The girl became a television star and was to be seen every day on the screens in Rio. This was a kind of happy ending, and the girl certainly thought so, at least at the beginning of her career: when she was older she was not so sure.

hunger, a memoir of (my) body, by roxane gay

She is still small and scared and ashamed, and perhaps I am writing my way back to her, trying to tell her everything she needs to hear.

all systems red, by martha wells

As a heartless killing machine, I was a terrible failure.

the secret place, by tana french

Mates mean you’ve settled, made your bargain: this, wherever you are together, this is as far as you’re going, ever. This is your stop; this is where you get off.

gray, by pete wentz

My happiness is not in the best interest of their stockholders. We are commodities now, we are the down payment on some CEO’s waterfront property. We are making another album.

broken harbor, by tana french

People you knew when you were teenagers, the ones who saw your stupidest haircut and the most embarrassing things you’ve done in your life, and they still cared about you after all that: they’re not replaceable, you know?

for real, by alexis hall

…either everything we want is weird, or nothing is.

looking for group, by alexis hall

…if they get too close together, they get a buff called Sisterhood, which heals them.

five things make a midyear reading update

  1. 82 books read so far
  2. Two excellent novellas from Tor: All Systems Red and Passing Strange
  3. Three new authors of achingly lovely queer romance: KJ Charles, Alexis Hall, Roan Parrish
  4. Most incisive depiction of the tension between friendship and real estate in modern Ireland: Tana French‘s Dublin Murder Squad series
  5. How the hell does she write so prolifically and so well award: to Roxane Gay, for Difficult Women and Hunger: A Memoir of (My) Body (a second time honoree, she also won in 2014 for Bad Feminist and An Untamed State) (preliminary theory: she just works really, really hard) (I love her)

dark emu, by bruce pascoe

…‘desert’ is a term Europeans use to describe areas where they can’t grow wheat and sheep.

mira’s last dance, by lois mcmaster bujold

She wants her own house?
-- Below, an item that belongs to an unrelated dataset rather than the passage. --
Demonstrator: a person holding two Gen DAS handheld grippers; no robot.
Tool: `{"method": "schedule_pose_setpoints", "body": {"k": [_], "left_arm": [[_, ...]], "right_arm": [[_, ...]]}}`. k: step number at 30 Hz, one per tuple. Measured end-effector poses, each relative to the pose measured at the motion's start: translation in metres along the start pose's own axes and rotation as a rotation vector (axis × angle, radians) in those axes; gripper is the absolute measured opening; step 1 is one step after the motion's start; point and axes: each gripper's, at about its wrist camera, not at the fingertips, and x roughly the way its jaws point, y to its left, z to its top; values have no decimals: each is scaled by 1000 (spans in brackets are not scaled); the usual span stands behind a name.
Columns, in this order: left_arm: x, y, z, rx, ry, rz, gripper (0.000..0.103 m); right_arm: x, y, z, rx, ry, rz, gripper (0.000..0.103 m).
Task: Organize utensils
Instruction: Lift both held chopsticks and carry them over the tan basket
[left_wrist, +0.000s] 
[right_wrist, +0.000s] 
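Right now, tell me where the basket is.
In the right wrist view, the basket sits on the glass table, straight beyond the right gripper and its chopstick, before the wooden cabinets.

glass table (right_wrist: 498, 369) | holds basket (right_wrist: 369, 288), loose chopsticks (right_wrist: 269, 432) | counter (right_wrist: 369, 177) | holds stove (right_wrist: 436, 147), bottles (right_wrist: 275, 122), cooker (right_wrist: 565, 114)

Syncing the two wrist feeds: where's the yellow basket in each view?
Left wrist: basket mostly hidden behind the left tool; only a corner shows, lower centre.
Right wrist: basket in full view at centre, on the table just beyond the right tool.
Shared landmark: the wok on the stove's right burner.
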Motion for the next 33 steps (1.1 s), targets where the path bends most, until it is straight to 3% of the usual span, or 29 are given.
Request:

Pen tried to interpret this. Most women do, Des returned, at some point in their lives. Getting one without going through some man is made nearly impossible on purpose, I suspect.

maps out of hell

If Feather’s Your Blue Eyed Boys got me through the brutal aftermath of Mum’s death in the summer of ’14, sassbandit and were_duck’s Draculoids Will Never Hurt You is shaping up to be the essential text for this spring under Fascism. The irony is that I first read it in June of 2011 without losing myself in it. It took six more years of working for Better Living Industries to get to the point where I know I’ll die if I don’t art-bomb the Man and write punk love songs to all my friends. (Ironic twist: gonna die anyway!)

For the full immersion experience, I’ve spent the last week listening to Danger Days on endless repeat and reading The True Lives of the Fabulous Killjoys. In the back matter, Gerard Way, who turned 40 this week (thank you, good sir, for surviving your descent into Hell), describes “looking inward, to that inner 16-year-old girl.” As a former 16yo girl myself, I can’t tell you how much I appreciate those rare moments when the culture at large stops shitting on 16yo girls even for a nanosecond, let alone acknowledges them as something strong and important and worth protecting.

But Way also identifies the Man as… himself. His drive, his ambition, his ego, his death wish. I don’t know why I am even a little surprised. Every text that speaks to me on that deep level is somehow about complicity.

the likeness, by tana french

I used to believe, bless my naive little heart, that I had something to offer the robbed dead. Not revenge—there’s no revenge in the world that could return the tiniest fraction of what they’ve lost—and not justice, whatever that means, but the one thing left to give them: the truth.